Sunday, August 30, 2009

On death panels.

I've been reflecting on why this lie, among all those that have been told about what improving health care financing models in this country means, stuck with the public psyche so powerfully.

I think the popular notion is that one of the ways that those looking to improve access to health care in this country will pay for it is by denying care based on age, as a proxy for social worthiness. There will exist some panel that decides that an aged person's care is just too expensive, that some sick people are of such an advanced age that they are really just costing us money. We'll then decide that it is time for this person to die, so we'll push their gurney down to the far end of the hall and wait for something to start smelling bad instead of starting another round of chemotherapy.

How black does someone's heart have to be to believe that is possible? How misanthropic must one be to think that legislators would even craft such an idea? How little faith does one have to have in humanity to believe that you could find people to do this even if it did become law?
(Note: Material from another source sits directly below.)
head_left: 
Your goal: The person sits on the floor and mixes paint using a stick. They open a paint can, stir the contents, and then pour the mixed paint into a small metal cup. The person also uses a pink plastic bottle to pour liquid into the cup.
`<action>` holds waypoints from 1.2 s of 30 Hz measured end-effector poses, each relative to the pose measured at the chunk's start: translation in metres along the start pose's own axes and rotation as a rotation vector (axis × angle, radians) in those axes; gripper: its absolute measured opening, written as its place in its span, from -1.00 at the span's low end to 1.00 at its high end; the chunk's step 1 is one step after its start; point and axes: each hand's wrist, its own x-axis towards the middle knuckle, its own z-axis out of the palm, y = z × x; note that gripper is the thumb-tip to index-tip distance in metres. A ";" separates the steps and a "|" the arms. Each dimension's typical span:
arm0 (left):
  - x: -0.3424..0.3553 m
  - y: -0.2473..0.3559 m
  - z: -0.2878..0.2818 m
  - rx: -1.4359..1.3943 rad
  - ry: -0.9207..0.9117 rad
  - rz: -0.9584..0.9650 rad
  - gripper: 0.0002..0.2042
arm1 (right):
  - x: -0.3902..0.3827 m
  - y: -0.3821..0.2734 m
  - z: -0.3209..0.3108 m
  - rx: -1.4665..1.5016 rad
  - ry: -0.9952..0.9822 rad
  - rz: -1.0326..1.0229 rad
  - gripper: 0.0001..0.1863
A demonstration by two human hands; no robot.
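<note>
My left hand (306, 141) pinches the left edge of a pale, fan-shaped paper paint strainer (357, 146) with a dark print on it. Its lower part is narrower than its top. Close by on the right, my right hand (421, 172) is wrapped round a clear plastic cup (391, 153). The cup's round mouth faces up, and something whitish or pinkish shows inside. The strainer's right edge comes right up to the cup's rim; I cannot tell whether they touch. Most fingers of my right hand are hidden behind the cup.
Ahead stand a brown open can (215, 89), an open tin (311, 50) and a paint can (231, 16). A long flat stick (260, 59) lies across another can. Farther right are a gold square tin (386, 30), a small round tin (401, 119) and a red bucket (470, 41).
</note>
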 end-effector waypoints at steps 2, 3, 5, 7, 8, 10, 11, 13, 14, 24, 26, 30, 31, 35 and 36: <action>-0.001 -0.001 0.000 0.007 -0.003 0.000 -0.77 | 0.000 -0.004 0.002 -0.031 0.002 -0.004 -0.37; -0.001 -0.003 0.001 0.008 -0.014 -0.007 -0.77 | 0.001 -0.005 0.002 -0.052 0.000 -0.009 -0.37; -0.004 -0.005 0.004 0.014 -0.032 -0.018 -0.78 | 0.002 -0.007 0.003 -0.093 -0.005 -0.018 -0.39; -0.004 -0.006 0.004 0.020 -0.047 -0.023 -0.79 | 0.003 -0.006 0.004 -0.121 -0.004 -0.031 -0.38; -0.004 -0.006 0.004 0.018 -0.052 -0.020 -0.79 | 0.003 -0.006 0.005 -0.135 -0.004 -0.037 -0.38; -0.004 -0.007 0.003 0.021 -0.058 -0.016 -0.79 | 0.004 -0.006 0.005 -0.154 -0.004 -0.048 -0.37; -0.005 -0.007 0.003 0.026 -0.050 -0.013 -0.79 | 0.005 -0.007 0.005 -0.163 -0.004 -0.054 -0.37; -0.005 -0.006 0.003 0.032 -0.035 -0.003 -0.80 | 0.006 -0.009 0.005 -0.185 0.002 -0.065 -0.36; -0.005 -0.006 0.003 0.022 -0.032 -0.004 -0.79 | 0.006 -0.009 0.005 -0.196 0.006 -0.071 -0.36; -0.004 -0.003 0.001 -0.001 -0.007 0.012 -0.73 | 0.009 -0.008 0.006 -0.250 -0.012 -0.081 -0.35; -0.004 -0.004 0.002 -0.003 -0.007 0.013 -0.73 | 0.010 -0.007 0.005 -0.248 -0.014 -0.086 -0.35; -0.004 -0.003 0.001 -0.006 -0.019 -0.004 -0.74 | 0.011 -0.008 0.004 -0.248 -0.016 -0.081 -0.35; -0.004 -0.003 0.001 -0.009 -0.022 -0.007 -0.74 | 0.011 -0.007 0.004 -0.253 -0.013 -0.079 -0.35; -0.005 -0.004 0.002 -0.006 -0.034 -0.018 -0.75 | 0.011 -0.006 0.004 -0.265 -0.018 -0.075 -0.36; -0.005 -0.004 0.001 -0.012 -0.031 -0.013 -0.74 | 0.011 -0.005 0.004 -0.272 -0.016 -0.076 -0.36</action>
It really is tragic that we have people who are capable of believing such things, but we do. My heart goes out to them, they exist in their own personal version of hell instead of looking at the world around them.

What was in the bill was a provision that pays people for helping patients anticipate decisions at the end of life, and it makes the provision of this kind of care-planning a potential quality measure. In my business, that's about as controversial as praising someone for keeping their desk organized. Of course we should do this, and experts should be paid for their service. There are a number of complicated decisions to be made. People should have the opportunity to consider them with a sound mind and body, and they should be given that opportunity widely and robustly because people get paid to do this. Right now this kind of excellent health-care is essentially subsidized by a concerned provider. If it gets done, it gets done for free.

That's right, right now, this kind of excellent care is provided to people, but it is done for free. There's no way to pay for a conference between an end-of-life expert and a well person about their choices concerning end-of-life decisions. There's no code for it in the Medicare rules.

We socially engineer health-care in this country by what Medicare pays for. Don't even start to believe that your private plan is in any way different. Medicare sets the rules, everyone else just adopts them as a starting place from which to further deny people care. If Medicare doesn't pay for it, no one pays for it. The best health insurance in this country is Medicare. It's rules are the most thoughtful and fair, it's benefits are the most generous, and it's overhead is less than one third of private equivalents (because those other two-thirds are not going in executive and shareholder pockets).

That's government-run health care for you--cheap, fair and generous.

I think this whole national psychosis about "death panels" belies a deeper concern. People know that we don't have the money to keep the promises of the government, particularly after eight years of the profligate larceny during the Bush administration. Remember back before the bust, when financial concerns were taking huge salaries and obscene bonuses year after year after year? Where do you think they got the money from? They got it from this ponzi scheme of financial instruments that came crashing down a year ago. That TARP money and all the related taxpayer pay-outs ultimately ended up filling the gaping voids left in the system by the larcenous cash-out by the people running the financial industry. And they got their taxes cut while they did it.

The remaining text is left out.